US President Donald Trump is taking a major gamble by resuming the war with Iran. This was reported by Qazaqyia.kz citing The Guardian.
For half a century, Donald Trump has performed a public high-wire act based on high-stakes risks and shattering time-honored norms to get what he wants. The approach has paid off handsomely, helping him survive multiple bankruptcies to reach billionaire status and numerous legal and political scandals to be elected US president twice.
Now a leader who once owned some of the world’s best-known casinos may be about to take the biggest gamble of his presidency by restarting a war with Iran less than a month after agreeing to a ceasefire that he hailed as necessary to stop an economic crisis on a par with the Great Depression.
In the past week, Trump has ordered a resumption of strikes against Iranian military and infrastructure targets after concluding that the memorandum of understanding (MoU) he signed in the Palace of Versailles on 17 June was dead in the water. Iran has retaliated with drone and missile strikes against US allies in the Gulf. The MoU was the subject of biting criticism from the Republicans’ neoconservative wing, who denounced it as a capitulation to Iran.
Less than four months before November’s midterm elections in which Democrats are seeking to recapture both houses of Congress, Trump appears to be flirting with electoral disaster in re-stoking a war that is already unpopular with voters – not least for its inflationary impact on fuel and living costs.
“There’s basically no timeline in which this makes any sense for preserving [Republicans’] midterm performance,” said Curt Mills, executive editor of the American Conservative, a magazine promoting isolationist foreign policy goals favored by Trump’s “American first” supporters.
“I think it’s a total loser. It’s evidence that Trump doesn’t really care about the midterms. He’s like Icarus with the sun with this stuff – it seems to be a personal vendetta with the Iranians.”
Beyond the electoral impact, experts warn that escalation could lead inexorably to a land invasion of Iranian territory – a decision which could in turn bring on the sort of long-term “forever wars” he previously foreswore and condemned past presidents for.
“My initial assessment was that this would just be another blip, some cyclical violence, and then we go back [to the ceasefire and negotiations],” said Nate Swanson, a former state department and White House adviser on Iran. “But the escalation has already exceeded what I thought was possible.
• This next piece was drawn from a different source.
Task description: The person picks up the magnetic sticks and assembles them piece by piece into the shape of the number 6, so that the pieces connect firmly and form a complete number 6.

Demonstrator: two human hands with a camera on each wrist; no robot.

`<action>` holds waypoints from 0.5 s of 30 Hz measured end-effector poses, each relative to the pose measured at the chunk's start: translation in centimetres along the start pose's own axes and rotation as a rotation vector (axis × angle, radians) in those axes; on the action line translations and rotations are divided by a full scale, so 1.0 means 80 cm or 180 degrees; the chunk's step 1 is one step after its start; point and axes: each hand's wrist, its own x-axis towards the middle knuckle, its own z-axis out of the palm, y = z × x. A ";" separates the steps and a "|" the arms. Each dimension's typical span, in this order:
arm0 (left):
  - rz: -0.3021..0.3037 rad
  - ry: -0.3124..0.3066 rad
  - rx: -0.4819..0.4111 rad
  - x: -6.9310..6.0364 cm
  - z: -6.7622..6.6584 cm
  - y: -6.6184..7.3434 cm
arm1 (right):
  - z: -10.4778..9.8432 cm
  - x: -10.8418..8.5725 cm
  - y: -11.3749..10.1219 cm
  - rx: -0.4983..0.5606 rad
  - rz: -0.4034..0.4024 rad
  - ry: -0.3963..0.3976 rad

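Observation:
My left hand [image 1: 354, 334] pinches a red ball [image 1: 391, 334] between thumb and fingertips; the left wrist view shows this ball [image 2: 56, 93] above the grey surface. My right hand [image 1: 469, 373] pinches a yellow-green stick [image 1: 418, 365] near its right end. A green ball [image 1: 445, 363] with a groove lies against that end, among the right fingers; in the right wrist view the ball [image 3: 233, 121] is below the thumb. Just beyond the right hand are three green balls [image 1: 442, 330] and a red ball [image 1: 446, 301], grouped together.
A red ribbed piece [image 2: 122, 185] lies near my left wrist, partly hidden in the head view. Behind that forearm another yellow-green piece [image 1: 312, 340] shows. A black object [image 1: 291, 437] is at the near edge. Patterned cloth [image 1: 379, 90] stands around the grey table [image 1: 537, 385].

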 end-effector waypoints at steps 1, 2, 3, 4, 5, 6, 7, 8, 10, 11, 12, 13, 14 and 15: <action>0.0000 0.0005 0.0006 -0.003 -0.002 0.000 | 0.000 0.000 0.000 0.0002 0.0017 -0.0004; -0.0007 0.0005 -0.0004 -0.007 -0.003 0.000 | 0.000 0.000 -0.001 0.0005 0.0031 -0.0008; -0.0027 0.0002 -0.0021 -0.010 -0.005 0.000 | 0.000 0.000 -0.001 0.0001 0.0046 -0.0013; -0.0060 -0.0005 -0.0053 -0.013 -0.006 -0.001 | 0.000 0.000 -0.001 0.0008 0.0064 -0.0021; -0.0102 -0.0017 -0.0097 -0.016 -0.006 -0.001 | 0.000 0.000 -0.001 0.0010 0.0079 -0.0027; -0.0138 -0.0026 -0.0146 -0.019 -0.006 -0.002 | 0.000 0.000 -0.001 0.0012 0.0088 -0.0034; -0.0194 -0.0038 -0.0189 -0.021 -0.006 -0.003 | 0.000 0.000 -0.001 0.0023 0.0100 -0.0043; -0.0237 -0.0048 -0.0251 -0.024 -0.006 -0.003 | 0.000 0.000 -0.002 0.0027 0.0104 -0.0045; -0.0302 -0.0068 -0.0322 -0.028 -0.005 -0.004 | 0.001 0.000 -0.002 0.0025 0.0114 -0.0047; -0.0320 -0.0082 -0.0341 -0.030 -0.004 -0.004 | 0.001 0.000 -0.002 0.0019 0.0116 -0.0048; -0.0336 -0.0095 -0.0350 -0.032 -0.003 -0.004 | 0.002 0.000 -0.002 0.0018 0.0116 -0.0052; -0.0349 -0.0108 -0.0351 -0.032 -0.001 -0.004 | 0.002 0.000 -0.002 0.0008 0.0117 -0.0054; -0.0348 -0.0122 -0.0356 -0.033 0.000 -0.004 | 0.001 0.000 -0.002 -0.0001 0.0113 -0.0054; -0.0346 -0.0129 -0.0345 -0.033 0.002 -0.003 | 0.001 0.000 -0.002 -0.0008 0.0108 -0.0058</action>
I see this as an effort to re-establish leverage and try to renegotiate the MoU, but it is highly risky with potentially devastating consequences – and, in my view, likely to be a failure.”
At the heart of the renewed violence is control over the strait of Hormuz, a strategically-vital waterway which was a conduit for 20% of the world’s energy exports before the war started on 28 February and which has now emerged as Tehran’s biggest bargaining chip as it seeks to resist pressure to make concessions on issues such as its nuclear program and support for proxies such as Hezbollah, the Lebanese Shia group.
The MoU was intended to pave the way for a 60-day ceasefire during which negotiations would take place on Iran’s nuclear program. At the same time, Iran would reopen the strait – having closed it in response to the US and Israeli attacks, causing global oil prices to soar – in exchange for significant sanctions relief, including the right to sell its oil in international markets and the unfreezing of billions of dollars of assets.
Iran fired on commercial vessels belonging to neighboring Gulf kingdoms after they used, with US naval protection, a shipping lane close to the shores of neutral Oman rather than previously used routes off the Iranian coast, where Tehran’s officials could control passage and charge “service” fees that Washington DC and its allies say are tantamount to illegal tolls.
Some analysts have blamed the flare-up on poor US negotiating, supposedly leading to misunderstandings and ambiguities in the MoU, which makes no mention of shipping lanes.
But Vali Nasr, a professor at Johns Hopkins School of Advanced International Studies argued that the MoU’s collapse was a consequence of US and Iranian miscalculation. “I don’t think there was a misunderstanding. I think this is exactly what Trump intended,” he said.
He cited recent comments by JD Vance, the US vice-president, suggesting that the MoU was signed to give an opportunity to replenish strategic oil reserves, thereby weakening Iran’s negotiating hand while temporarily easing the pressure on fuel costs.
“The MoU was mainly a breather for Trump to try to get what he wants, which is to get control of the strait or take it away from Iran,” Nasr said. “Trump is trying to take it away from them before he negotiates, so they are not in a position to resist his demands on the nuclear issue or anything else. Iran also made a gamble that it could basically use the 60 days in order to get some economic relief by bringing imports into the country, while making its position stronger.”